There isn’t really a word to describe the feeling that swept over Britain these past two weeks. This certainly wasn’t nationalism, at least not in its normal form. Nothing so ugly, or so small minded. We invited the world as equals, not to humiliate them. Nor was it patriotism, the famed ‘last refuge of the scoundrel’, in its normal form. Proud of our athletes, yet also in awe of others.

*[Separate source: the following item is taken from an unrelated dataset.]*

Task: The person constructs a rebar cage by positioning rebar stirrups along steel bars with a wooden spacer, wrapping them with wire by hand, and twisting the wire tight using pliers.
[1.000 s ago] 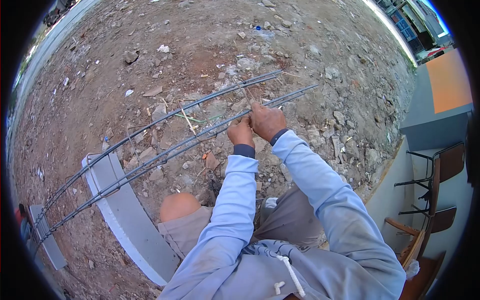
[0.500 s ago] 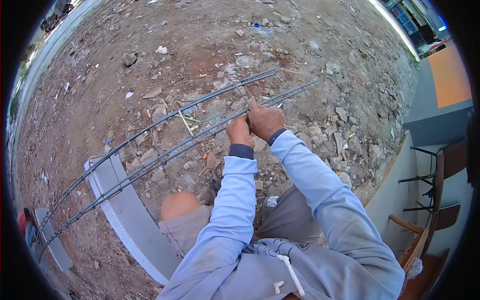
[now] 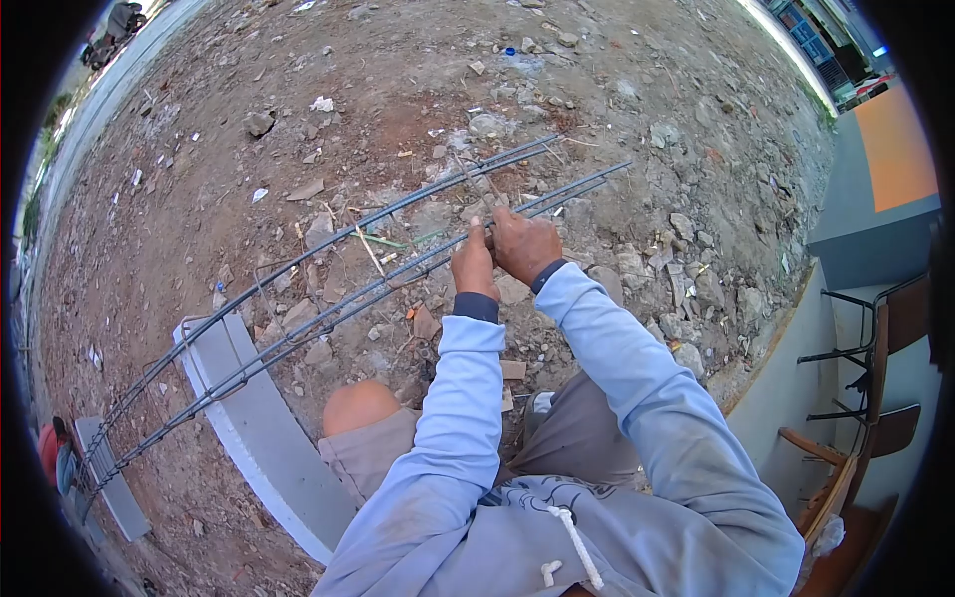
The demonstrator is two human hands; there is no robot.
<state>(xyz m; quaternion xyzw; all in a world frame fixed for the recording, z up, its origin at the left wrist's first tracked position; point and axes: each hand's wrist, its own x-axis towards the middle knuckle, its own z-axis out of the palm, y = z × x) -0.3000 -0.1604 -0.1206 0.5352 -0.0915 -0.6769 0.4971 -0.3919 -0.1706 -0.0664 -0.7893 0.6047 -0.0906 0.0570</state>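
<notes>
Pale blue sleeves (image 3: 458,388) at the bottom of the frame, with a white drawstring (image 3: 580,549) between them and a bent knee (image 3: 360,408) just to their left. Beyond the cuffs, at centre frame, left hand (image 3: 474,267) and right hand (image 3: 525,244) close together, both curled onto the nearer bars of a steel frame (image 3: 438,186); contents of the fingertips hidden. Steel frame slanting from right of centre down to the lower left, with thin stirrups across its bars, over a grey slab (image 3: 264,438) and, farther along, a smaller slab (image 3: 111,478). Lower right, brown chairs (image 3: 895,431). At the left edge, a person (image 3: 50,453) in red, partly cut off. Across the top, stony soil (image 3: 637,109); upper right, an orange panel (image 3: 895,149).
</notes>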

What it feels more like is a pride in a job well done, for its imperfections, and in difficult times. If there are parallels to be drawn, perhaps it is with the civic pride which gave Britain’s industrial cities their peculiar, culturally-rich, form of municipal socialism. Or perhaps with the unique form of pride and determination which inspired Britain’s greatest government to its heights of achievement after 1945. Not based on being better than others, but in being unique and proud of what we could achieve. In 2005, London won the Games by showcasing what is unique about the city. It did so again this summer, promoting our multiculturalism, our diversity, our organic city and yes, even our infrastructure. We celebrated what London and Britain is, not what we imagine it once was, and we didn’t seek too hard to hide the cracks. This pride in modernity is why so many backward-looking commentators have called these past two weeks so badly wrong. The less said about Aidan Burley MP the better, or indeed Piers Morgan’s reaction to the Opening Ceremony, thinking that it was a call to rebuild a British empire, or his petty insistence that emotionally and physically shattered athletes should belt out the national anthem. This wasn’t that sort of moment. And no, I don’t believe that one editorial in The Sun eulogising a migrant from Mogadishu as having defeated the far right means that paper and their bedfellows have turned their back on barely concealed race-baiting. But every little moment like that helps.

But maybe the greatest political potential from these Games lies in a reversal of the sense of managed national decline. A right-leaning perspective might relate that decline to the end of empire and the eclipsing of Britain as a global power. Whilst the debate about Britain’s global role is important, there is no need for it to be framed in such a way. But since the late 1960s, the unspoken consensus is that Britain can no longer do things, no longer make things, is no longer the nation that held the Festival of Britain or hosted the 1948 Olympics. And that has fed into our national psyche and narrowed our political horizons. We decided we could no longer afford to dream the big dreams of the scale that the post-war governments did; we trimmed our ambitions of freeing every woman, man and child from Beveridge’s five giants. We couldn’t have a world-class infrastructure. We were content to be the dirty man of Europe when it came to environmental protection. Our decline as a society was deemed to be inexorable, unstoppable. The job of government was to manage that as best it could.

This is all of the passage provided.